### GOAL OF THE EXERCISE
In full and without alteration, print the records below, minus any images.

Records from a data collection

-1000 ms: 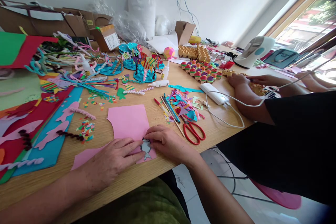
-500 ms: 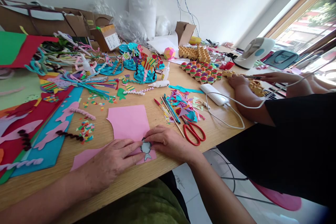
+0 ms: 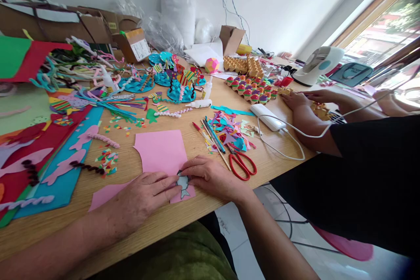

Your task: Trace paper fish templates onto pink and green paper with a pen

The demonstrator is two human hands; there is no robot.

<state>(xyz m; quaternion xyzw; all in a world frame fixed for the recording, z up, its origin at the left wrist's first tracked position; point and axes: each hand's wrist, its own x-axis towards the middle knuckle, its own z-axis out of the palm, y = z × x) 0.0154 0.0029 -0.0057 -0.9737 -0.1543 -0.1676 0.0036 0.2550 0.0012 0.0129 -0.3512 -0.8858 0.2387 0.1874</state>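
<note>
A small grey fish cut-out point(image 3: 183, 183) lies on a pink paper sheet point(image 3: 160, 151) near the front edge of the wooden table point(image 3: 183, 214). My left hand point(image 3: 138, 201) lies flat on the pink sheet, fingers stretched out, fingertips touching the fish from the left. My right hand point(image 3: 210, 177) rests on the sheet's right side, fingers curled and pressing the fish's upper right edge. Neither hand has lifted the fish.
Red-handled scissors point(image 3: 242, 165), pencils and paper scraps point(image 3: 226, 133) lie right of my hands. Coloured felt sheets point(image 3: 49, 148) and pipe cleaners fill the left. A white power bank point(image 3: 267, 117) with cable, painted egg tray point(image 3: 251, 89) and another person's arms point(image 3: 308, 118) occupy the right.
The view has shifted slightly. My hands stay on the fish cut-out with only small finger movements. The other person's hands moved a little at the far right.
</note>
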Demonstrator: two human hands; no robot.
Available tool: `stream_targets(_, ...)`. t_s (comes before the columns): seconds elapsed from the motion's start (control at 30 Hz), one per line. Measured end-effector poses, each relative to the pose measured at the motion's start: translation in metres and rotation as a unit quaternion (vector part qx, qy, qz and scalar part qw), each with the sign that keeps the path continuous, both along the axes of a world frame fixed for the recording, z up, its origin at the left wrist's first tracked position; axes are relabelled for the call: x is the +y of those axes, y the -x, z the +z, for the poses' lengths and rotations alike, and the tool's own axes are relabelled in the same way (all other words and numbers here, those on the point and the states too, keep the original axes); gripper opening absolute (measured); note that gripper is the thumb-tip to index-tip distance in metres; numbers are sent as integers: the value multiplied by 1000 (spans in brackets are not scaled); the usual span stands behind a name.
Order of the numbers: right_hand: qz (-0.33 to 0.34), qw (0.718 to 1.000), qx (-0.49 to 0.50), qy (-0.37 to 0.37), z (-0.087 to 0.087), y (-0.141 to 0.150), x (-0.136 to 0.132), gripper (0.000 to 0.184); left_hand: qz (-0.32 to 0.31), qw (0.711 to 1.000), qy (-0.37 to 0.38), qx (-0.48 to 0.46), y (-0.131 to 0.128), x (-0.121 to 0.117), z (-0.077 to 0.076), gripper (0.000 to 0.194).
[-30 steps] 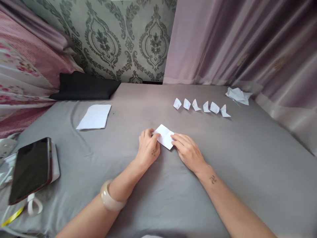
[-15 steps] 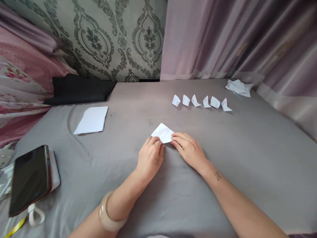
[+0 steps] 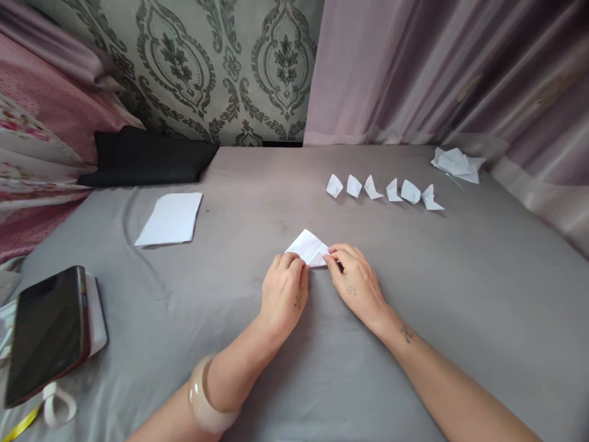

### RESULT
-1000 ms: 
-500 ms: 
+0 ms: 

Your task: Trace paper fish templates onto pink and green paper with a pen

The demonstrator is two human hands; there is no robot.

<state>(xyz m; quaternion xyzw; all in a world frame fixed for the recording, z up, its origin at the left wrist's first tracked position; point and axes: each hand's wrist, its own x-axis towards the middle knuckle, its own z-axis out of the palm, y = z × x) 0.0154 0.0029 -0.0057 -0.9737 -0.1543 -0.1676 0.0036 0.2550 0.0012 0.0129 -0.3512 -0.8858 0.2387 0.1874</state>
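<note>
A small grey fish cut-out point(image 3: 183, 183) lies on a pink paper sheet point(image 3: 160, 151) near the front edge of the wooden table point(image 3: 183, 214). My left hand point(image 3: 138, 201) lies flat on the pink sheet, fingers stretched out, fingertips touching the fish from the left. My right hand point(image 3: 210, 177) rests on the sheet's right side, fingers curled and pressing the fish's upper right edge. Neither hand has lifted the fish.
Red-handled scissors point(image 3: 242, 165), pencils and paper scraps point(image 3: 226, 133) lie right of my hands. Coloured felt sheets point(image 3: 49, 148) and pipe cleaners fill the left. A white power bank point(image 3: 267, 117) with cable, painted egg tray point(image 3: 251, 89) and another person's arms point(image 3: 308, 118) occupy the right.
The view has shifted slightly. My hands stay on the fish cut-out with only small finger movements. The other person's hands moved a little at the far right.
</note>
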Demonstrator: two human hands; no robot.
Available tool: `stream_targets(_, ...)`. t_s (comes before the columns): seconds elapsed from the motion's start (control at 30 Hz), one per line. Measured end-effector poses, each relative to the pose measured at the motion's start: translation in metres and rotation as a unit quaternion (vector part qx, qy, qz and scalar part qw), each with the sign that keeps the path continuous, both along the axes of a world frame fixed for the recording, z up, its origin at the left wrist's first tracked position; axes are relabelled for the call: x is the +y of those axes, y the -x, z the +z, for the poses' lengths and rotations alike, and the tool's own axes are relabelled in the same way (all other words and numbers here, those on the point and the states too, keep the original axes); gripper opening absolute (measured); note that gripper is the thumb-tip to index-tip distance in metres; numbers are sent as integers: the value multiplied by 1000 (spans in brackets are not scaled); the usual span stands behind a name.
Order of the numbers: right_hand: qz (-0.33 to 0.34), qw (0.718 to 1.000), qx (-0.49 to 0.50), qy (-0.37 to 0.37), z (-0.087 to 0.087), y (-0.141 to 0.150), x (-0.136 to 0.132), gripper (0.000 to 0.184); left_hand: qz (-0.32 to 0.31), qw (0.711 to 1.000), qy (-0.37 to 0.38), qx (-0.48 to 0.46), y (-0.131 to 0.128), x (-0.121 to 0.117), z (-0.077 to 0.076), gripper (0.000 to 0.194).
[-30 steps] 
[-15 steps] 
[+0 steps] 

The exercise has been finished.